I told myself it was just a side job. Easy money, they said. Show up, try on a sample garment, let them check the fit for photoshoots. A hundred euros for an hour’s work. I’d done stranger things for less.
The building looked normal enough—a boutique tucked between a bakery and a shuttered bookstore. Inside, though, everything was too quiet, like a place waiting for a performance. The mannequins in the window wore white lace dresses, faces covered by porcelain masks that were smiling too much.
“Daniel?” a voice called.
I turned. A tall woman in a fitted black blazer approached. Her hair was cropped short, her lipstick a deep red that looked like it had been painted with precision.
“Yes,” I said.
“I’m Selene. This way.”
Her heels clicked on the marble floor as she led me deeper inside. The shop smelled faintly of lavender and dust, like clothes that had been stored too long but never worn. At the back, another woman waited by a rack of dresses. She was younger, in pale silk, with long hair pinned back. Her expression was gentle, but her eyes held the same authority as Selene’s.
“This is Mira,” Selene said. “She’ll assist with the fitting.”
Mira smiled. “Don’t be nervous. The dress will do most of the work.”
I frowned. “The… dress?”
“You’ll see.” Selene gestured at the rack. “Undress down to your shorts. Mira will help you into it.”
I hesitated. This was already weirder than the ad had suggested. But the women watched me with a calm certainty, as if they already knew I wouldn’t leave. My throat tightened. I obeyed, folding my shirt and jeans over a chair.
Mira lifted one of the dresses from the rack. It was white lace, long-sleeved, the fabric so fine it seemed alive in her hands. “Step in,” she said softly.
I slid one leg through, then the other. The lace was cool at first, but as Mira pulled it up, it warmed, clinging to me like it had been waiting. She fastened it at the back, though I hadn’t seen a zipper.
The moment it settled on my shoulders, I gasped. The fabric pulsed. Not like cloth against skin—like skin against skin.
“What the hell—”
Selene raised a finger. “Still.”
The lace tightened around my chest, pressing, reshaping. My ribs seemed to contract, my shoulders narrowing. I tried to inhale deeply, but my breath caught, shallow, as if the dress had decided the size of my lungs. My hands clawed at the sleeves, but the more I pulled, the smoother they became. No seams, no edge.
Mira touched my arm. “It’s easier if you let it happen.”
“Let what happen?” My voice cracked on the last word.
“Adjustment.”
The lace rippled across my body. My stomach flipped as if I were falling. I looked down—my waist pinched inward, hips pushing wider beneath the fabric. The shorts I still wore dug into my skin until the seams burst. Panic surged through me.
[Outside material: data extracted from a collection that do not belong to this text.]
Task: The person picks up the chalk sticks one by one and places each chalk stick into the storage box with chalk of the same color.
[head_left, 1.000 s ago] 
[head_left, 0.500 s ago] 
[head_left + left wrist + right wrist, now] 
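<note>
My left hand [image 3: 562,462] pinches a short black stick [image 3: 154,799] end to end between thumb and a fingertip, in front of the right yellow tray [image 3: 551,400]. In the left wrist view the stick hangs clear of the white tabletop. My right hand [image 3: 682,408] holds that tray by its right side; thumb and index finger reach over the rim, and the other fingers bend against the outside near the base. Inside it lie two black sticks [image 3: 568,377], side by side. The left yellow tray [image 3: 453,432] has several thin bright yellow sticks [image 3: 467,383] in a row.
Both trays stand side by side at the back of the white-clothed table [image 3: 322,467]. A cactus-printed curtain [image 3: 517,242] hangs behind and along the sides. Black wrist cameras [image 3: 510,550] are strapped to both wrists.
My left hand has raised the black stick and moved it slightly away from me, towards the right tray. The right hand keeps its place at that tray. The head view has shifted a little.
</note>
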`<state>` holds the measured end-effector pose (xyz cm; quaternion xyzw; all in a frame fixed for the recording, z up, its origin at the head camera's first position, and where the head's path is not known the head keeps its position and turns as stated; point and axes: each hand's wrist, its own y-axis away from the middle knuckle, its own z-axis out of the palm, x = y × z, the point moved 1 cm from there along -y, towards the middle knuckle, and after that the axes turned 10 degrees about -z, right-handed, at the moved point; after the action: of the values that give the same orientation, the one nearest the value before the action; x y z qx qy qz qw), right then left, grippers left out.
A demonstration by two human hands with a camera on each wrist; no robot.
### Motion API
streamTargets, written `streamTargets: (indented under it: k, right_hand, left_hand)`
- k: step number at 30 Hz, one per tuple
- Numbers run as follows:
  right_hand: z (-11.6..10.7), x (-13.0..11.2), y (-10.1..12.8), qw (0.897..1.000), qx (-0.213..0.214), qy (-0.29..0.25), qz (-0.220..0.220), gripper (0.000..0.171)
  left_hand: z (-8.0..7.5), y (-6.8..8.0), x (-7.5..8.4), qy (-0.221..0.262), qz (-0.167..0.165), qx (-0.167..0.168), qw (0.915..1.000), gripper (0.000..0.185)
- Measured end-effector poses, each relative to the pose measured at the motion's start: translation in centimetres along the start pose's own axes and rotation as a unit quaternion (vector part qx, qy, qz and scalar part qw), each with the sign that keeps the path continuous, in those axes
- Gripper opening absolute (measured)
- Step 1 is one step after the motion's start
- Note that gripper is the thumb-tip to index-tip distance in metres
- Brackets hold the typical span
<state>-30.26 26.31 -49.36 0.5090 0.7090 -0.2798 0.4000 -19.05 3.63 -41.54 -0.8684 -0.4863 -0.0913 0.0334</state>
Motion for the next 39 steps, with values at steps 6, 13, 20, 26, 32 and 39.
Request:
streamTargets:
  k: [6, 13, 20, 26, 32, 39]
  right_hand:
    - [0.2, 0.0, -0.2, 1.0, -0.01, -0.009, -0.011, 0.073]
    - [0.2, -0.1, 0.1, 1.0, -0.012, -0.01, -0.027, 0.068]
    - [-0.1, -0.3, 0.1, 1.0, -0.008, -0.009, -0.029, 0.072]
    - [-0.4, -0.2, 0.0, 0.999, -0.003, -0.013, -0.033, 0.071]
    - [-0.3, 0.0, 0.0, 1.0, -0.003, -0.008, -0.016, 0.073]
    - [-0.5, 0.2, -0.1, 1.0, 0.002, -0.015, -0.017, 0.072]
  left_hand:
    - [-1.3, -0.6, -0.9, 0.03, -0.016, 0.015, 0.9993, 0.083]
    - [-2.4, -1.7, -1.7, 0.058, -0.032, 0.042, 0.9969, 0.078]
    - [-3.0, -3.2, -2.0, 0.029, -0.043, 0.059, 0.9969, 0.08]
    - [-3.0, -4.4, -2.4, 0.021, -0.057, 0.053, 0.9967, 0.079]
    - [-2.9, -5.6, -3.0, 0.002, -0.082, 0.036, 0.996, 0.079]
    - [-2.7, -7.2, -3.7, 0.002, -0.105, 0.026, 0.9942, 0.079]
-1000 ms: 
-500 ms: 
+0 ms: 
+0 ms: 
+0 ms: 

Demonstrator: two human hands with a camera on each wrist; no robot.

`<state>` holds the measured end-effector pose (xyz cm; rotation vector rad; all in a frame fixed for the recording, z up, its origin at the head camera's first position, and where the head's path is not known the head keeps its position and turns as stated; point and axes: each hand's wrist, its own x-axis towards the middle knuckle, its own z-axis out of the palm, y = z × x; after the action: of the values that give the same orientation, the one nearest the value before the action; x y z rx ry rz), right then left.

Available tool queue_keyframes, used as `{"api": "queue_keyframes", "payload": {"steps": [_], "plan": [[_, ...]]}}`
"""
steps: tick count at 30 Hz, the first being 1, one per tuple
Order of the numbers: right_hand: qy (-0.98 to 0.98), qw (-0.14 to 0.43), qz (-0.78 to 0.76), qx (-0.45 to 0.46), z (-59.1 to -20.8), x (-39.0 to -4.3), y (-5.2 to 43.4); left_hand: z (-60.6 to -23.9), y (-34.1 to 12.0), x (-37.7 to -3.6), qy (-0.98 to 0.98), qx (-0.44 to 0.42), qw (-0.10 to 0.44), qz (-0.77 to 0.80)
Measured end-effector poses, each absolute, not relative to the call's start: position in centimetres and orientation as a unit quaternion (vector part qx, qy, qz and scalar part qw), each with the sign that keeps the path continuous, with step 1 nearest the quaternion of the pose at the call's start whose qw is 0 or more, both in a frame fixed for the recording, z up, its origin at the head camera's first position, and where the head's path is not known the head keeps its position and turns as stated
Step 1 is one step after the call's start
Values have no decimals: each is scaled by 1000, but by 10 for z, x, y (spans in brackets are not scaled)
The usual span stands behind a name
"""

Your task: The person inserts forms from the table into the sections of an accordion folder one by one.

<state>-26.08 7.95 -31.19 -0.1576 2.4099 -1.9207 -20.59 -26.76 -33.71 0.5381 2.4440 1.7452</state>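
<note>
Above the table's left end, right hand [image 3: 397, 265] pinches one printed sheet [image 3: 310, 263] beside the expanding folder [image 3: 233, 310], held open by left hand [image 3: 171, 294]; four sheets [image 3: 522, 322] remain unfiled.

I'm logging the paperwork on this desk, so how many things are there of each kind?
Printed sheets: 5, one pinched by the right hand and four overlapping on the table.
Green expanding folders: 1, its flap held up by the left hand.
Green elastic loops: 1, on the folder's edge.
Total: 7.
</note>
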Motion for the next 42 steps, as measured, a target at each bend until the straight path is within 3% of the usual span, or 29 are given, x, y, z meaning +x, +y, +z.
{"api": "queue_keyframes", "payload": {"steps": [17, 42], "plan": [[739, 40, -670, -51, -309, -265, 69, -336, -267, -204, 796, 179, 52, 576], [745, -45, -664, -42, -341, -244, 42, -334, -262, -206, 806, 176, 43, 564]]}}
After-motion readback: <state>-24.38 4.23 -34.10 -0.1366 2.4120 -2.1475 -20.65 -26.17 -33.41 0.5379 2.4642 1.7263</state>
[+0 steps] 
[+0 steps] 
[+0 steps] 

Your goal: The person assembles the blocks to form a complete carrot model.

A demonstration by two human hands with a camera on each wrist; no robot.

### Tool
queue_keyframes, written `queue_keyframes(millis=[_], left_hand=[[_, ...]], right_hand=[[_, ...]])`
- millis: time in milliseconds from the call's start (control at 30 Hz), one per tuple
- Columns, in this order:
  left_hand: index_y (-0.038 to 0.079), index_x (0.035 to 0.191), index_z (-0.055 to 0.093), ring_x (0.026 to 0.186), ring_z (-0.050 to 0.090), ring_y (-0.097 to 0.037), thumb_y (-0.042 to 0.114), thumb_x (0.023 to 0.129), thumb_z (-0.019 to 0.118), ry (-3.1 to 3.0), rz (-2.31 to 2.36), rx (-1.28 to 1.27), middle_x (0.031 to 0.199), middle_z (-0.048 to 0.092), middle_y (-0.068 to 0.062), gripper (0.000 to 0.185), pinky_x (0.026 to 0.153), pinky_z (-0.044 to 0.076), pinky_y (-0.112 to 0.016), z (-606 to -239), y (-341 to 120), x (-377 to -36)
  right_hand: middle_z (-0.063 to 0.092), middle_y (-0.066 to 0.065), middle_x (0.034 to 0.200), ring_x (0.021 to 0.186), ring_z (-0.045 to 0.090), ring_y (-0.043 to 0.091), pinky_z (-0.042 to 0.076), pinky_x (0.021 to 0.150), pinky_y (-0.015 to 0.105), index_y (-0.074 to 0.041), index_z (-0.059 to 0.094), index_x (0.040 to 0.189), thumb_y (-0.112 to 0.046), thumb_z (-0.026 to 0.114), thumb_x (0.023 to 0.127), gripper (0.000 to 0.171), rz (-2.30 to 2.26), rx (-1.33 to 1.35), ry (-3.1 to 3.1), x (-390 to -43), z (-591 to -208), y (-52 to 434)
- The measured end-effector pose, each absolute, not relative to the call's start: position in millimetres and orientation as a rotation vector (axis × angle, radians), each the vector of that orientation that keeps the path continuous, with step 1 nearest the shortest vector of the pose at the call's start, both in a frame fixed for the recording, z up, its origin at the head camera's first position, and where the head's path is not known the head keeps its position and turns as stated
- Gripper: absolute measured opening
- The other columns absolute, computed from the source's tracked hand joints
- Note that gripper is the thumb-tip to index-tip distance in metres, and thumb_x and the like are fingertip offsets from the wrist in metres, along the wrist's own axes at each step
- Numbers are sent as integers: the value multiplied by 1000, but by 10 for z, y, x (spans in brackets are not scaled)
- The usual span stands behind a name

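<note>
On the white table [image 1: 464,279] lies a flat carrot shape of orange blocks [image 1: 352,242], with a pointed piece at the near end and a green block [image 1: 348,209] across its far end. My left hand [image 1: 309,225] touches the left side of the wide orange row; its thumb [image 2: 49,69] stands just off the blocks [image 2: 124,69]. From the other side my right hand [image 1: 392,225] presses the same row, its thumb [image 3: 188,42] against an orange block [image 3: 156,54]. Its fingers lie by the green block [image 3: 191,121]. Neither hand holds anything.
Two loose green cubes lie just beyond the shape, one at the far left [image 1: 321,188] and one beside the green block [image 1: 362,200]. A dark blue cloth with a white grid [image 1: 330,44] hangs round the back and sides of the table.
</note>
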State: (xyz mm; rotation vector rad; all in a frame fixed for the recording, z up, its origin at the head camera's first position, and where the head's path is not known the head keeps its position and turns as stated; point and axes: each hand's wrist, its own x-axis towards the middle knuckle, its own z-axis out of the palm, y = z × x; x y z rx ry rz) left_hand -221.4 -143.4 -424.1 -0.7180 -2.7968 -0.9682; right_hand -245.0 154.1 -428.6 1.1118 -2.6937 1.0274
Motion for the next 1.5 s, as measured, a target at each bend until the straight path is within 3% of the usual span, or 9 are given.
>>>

“Take it off!” I shouted. “Take it off!”
Selene tilted her head. “Why? It suits you.”
I stumbled to the mirror at the far wall. My reflection staggered with me—except it wasn’t quite mine anymore. My jawline had softened. My Adam’s apple was fading, smoothing over.
“No. No, this isn’t real—”
The dress pulsed again, harder. Heat flared through my chest, a tingling ache that spread outward. I clawed at the fabric, but beneath my hands, flesh shifted. I felt pressure, swelling, skin pushing against lace. Breasts. Full, heavy, undeniable.
I screamed. The sound cracked into a higher pitch than I’d ever made. My voice trembled in the air, lighter, foreign.
Mira’s hand slid up my back, almost soothing. “Beautiful,” she whispered.
I backed away, but my balance was off. My center of gravity had shifted. My thighs brushed together differently. My legs looked longer, smoother, hairless beneath the lace.
“No, no, please,” I begged. My words came out breathy, desperate. The sound made me flinch—it wasn’t Daniel’s voice. It was someone else’s.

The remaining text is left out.